Morrissey had it right. Sport was pointless, socialising too stressful.
Simon loved the careful, deliberate nature of books. They gave shape
to things, trained you to look for a pattern. Like a man's second wife
going missing after his first wife's been murdered. When an author
took the time and trouble to choose exactly the right words and
arrange them in the right order, there was a possibility of genuine communication taking place, the thoughtful writer reaching the thoughtful reader.

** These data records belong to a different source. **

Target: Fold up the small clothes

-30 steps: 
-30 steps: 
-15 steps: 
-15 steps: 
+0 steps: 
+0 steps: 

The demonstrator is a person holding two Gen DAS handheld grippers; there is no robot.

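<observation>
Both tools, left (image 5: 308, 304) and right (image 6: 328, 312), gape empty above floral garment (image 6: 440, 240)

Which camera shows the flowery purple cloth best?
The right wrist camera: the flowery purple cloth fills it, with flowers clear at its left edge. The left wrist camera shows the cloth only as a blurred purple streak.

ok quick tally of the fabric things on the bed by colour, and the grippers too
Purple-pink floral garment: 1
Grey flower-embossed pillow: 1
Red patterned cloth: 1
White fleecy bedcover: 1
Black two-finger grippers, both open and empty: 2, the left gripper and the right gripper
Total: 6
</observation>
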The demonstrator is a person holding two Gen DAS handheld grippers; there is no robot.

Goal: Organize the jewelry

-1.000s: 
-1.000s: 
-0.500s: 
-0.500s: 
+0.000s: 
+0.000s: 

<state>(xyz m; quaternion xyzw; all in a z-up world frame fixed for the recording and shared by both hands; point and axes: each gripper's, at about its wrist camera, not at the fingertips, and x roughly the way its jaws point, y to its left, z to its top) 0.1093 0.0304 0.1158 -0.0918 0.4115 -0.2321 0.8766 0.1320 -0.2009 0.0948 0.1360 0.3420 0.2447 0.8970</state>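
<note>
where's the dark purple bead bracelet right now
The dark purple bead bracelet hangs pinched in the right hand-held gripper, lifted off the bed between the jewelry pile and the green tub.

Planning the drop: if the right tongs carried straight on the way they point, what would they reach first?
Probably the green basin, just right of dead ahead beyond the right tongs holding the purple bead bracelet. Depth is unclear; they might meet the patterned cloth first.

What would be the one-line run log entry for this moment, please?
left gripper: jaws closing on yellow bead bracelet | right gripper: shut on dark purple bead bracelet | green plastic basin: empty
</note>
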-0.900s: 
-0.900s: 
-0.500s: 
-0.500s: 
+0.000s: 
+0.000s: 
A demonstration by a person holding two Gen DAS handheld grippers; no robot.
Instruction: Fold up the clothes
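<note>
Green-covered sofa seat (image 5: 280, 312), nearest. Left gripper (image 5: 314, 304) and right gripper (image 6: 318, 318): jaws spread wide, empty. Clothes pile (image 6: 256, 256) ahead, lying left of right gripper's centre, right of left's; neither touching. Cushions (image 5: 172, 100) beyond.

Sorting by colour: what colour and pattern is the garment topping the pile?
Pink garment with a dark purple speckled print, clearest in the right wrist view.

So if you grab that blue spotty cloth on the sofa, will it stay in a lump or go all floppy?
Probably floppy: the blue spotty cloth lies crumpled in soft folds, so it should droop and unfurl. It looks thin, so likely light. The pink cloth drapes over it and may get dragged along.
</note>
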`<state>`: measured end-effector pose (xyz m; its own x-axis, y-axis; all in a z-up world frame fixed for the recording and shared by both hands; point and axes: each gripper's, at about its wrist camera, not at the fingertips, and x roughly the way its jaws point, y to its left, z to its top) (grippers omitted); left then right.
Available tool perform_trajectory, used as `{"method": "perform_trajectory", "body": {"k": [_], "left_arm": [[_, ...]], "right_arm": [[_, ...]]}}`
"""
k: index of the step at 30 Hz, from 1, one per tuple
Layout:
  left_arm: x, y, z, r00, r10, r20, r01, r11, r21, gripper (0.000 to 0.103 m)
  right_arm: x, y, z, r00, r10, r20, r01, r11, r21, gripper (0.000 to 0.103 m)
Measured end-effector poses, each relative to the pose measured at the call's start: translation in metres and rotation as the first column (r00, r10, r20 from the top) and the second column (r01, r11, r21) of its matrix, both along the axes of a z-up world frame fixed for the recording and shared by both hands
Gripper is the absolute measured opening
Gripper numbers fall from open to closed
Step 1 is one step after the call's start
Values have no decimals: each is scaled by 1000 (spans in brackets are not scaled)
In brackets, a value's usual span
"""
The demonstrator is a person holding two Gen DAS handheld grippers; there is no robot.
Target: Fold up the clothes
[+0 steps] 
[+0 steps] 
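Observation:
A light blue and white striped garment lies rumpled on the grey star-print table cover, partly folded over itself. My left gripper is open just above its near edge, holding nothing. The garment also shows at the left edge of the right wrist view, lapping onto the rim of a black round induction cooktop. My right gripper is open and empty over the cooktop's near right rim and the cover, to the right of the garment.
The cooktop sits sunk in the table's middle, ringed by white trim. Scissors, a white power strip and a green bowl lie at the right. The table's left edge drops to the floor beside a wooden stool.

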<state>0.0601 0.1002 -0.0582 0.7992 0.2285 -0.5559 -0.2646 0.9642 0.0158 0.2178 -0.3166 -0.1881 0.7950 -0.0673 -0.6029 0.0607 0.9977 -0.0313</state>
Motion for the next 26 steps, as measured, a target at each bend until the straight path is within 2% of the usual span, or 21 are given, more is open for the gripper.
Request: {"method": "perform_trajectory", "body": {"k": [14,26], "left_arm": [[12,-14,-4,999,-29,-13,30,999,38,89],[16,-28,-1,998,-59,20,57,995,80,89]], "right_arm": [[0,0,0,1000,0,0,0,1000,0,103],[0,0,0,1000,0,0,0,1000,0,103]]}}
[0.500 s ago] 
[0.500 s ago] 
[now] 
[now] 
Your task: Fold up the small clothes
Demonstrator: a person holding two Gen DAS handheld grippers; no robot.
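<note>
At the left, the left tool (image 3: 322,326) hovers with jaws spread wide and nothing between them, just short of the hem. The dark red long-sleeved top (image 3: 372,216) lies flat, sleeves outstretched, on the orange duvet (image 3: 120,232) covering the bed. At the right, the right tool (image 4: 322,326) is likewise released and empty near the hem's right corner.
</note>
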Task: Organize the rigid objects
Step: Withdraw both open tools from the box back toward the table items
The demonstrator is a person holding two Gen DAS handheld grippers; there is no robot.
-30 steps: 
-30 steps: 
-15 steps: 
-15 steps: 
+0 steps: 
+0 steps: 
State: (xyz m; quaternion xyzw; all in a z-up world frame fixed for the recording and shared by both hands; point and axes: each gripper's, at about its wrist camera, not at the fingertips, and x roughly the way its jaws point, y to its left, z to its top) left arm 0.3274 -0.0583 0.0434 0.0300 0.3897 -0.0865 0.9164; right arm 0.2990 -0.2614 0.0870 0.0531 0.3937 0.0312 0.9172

The opposite of what happened when two people opened
their mouths and simply let their half-formed, incoherent thoughts spill
out. Speak for yourself, Charlie would have said.
`I assume it was the lovely Alice who put these suspicions about Fancourt into your mind. What's been going on between you and her,
Simon? As soon as this becomes a misper, you'll have to tell me, so why
not get it over with?'
Simon shook his head. When he had to, he'd tell her, not a moment
before. As yet, no case file had been opened. He didn't want to hurt
Charlie, less still to admit how badly he'd fucked up. I hope I don't
need to remind you how much trouble you'll be in if you've been seeing Alice Fancourt in your own time. You'll be a suspect, you bloody
idiot. How was he supposed to know that Alice and the baby would go missing? `Tell me about Laura Cryer,' he said. Listening would be
a distraction; speaking at any length would be an ordeal.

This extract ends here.